Exercise>
Return the full listing character for character, without its pictures.

Top of Data provided

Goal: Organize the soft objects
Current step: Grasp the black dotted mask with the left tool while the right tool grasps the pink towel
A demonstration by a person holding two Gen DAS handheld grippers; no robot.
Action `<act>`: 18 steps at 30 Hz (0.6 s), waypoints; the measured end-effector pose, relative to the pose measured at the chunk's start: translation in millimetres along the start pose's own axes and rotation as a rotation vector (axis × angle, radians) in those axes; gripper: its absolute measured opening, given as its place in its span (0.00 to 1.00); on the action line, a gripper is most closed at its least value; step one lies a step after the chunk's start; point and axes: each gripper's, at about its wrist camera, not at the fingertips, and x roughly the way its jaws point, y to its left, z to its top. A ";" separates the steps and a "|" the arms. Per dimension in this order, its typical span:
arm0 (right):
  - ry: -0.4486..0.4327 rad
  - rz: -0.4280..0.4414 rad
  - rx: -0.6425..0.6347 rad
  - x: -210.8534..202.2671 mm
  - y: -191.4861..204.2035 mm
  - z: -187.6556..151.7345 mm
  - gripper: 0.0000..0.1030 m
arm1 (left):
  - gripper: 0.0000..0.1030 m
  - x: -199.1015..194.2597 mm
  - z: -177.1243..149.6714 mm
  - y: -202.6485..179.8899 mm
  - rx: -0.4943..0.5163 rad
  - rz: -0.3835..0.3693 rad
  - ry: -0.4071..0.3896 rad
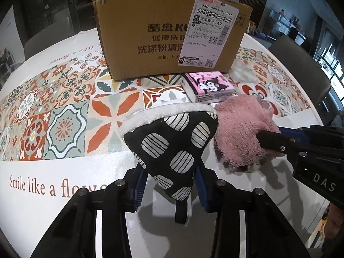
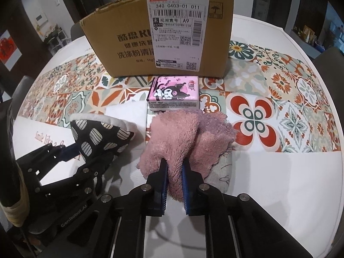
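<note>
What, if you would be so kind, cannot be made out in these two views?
- Inside of the cardboard box: both views sit below its rim, so its contents are hidden.
- Packet of tissues: in the left view the pink towel covers its near corner.
- Grey cloth: mostly under the towel in the right view.
- Oven mitt: its lower tip is hidden between the left hand-held gripper fingers.

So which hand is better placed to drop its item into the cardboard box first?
Probably the right: its tongs grip the pink fluffy cloth directly before the cardboard box. The left tongs, holding the black patterned mitt, sit further left.
</note>
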 end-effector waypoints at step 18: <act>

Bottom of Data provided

Exercise response>
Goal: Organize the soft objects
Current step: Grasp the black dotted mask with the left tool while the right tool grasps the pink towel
A demonstration by a person holding two Gen DAS handheld grippers; no robot.
Action `<act>`: 18 steps at 30 Hz (0.6 s), waypoints; the measured end-effector pose, relative to the pose measured at the chunk's start: translation in millimetres along the start pose's own axes and rotation as a rotation vector (axis × angle, radians) in those axes; gripper: its absolute measured opening, given as its place in its span (0.00 to 1.00); on the action line, a gripper is most closed at its least value; step one lies a step after the chunk's start; point and axes: each gripper's, at about its wrist camera, not at the fingertips, and x roughly the way its jaws point, y to its left, z to its top. A ";" separates the steps and a "|" the arms. Per dimension in this order, its typical span:
arm0 (right):
  - ry: -0.4486..0.4327 rad
  - rz: -0.4280..0.4414 rad
  - rx: -0.6425..0.6347 rad
  - x: -210.8534..202.2671 mm
  - y: -191.4861..204.2035 mm
  - z: -187.6556..151.7345 mm
  - gripper: 0.0000..0.1030 m
arm1 (left):
  - gripper: 0.0000..0.1030 m
  - x: -199.1015..194.2597 mm
  - z: -177.1243..149.6714 mm
  - y: -202.6485..179.8899 mm
  - rx: -0.4943..0.5163 rad
  - rz: -0.3835..0.3693 rad
  - ry: -0.4071..0.3896 rad
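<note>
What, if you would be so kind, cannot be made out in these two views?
- Inside of the cardboard box: both views sit below its rim, so its contents are hidden.
- Packet of tissues: in the left view the pink towel covers its near corner.
- Grey cloth: mostly under the towel in the right view.
- Oven mitt: its lower tip is hidden between the left hand-held gripper fingers.

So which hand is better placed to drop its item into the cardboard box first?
Probably the right: its tongs grip the pink fluffy cloth directly before the cardboard box. The left tongs, holding the black patterned mitt, sit further left.
</note>
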 end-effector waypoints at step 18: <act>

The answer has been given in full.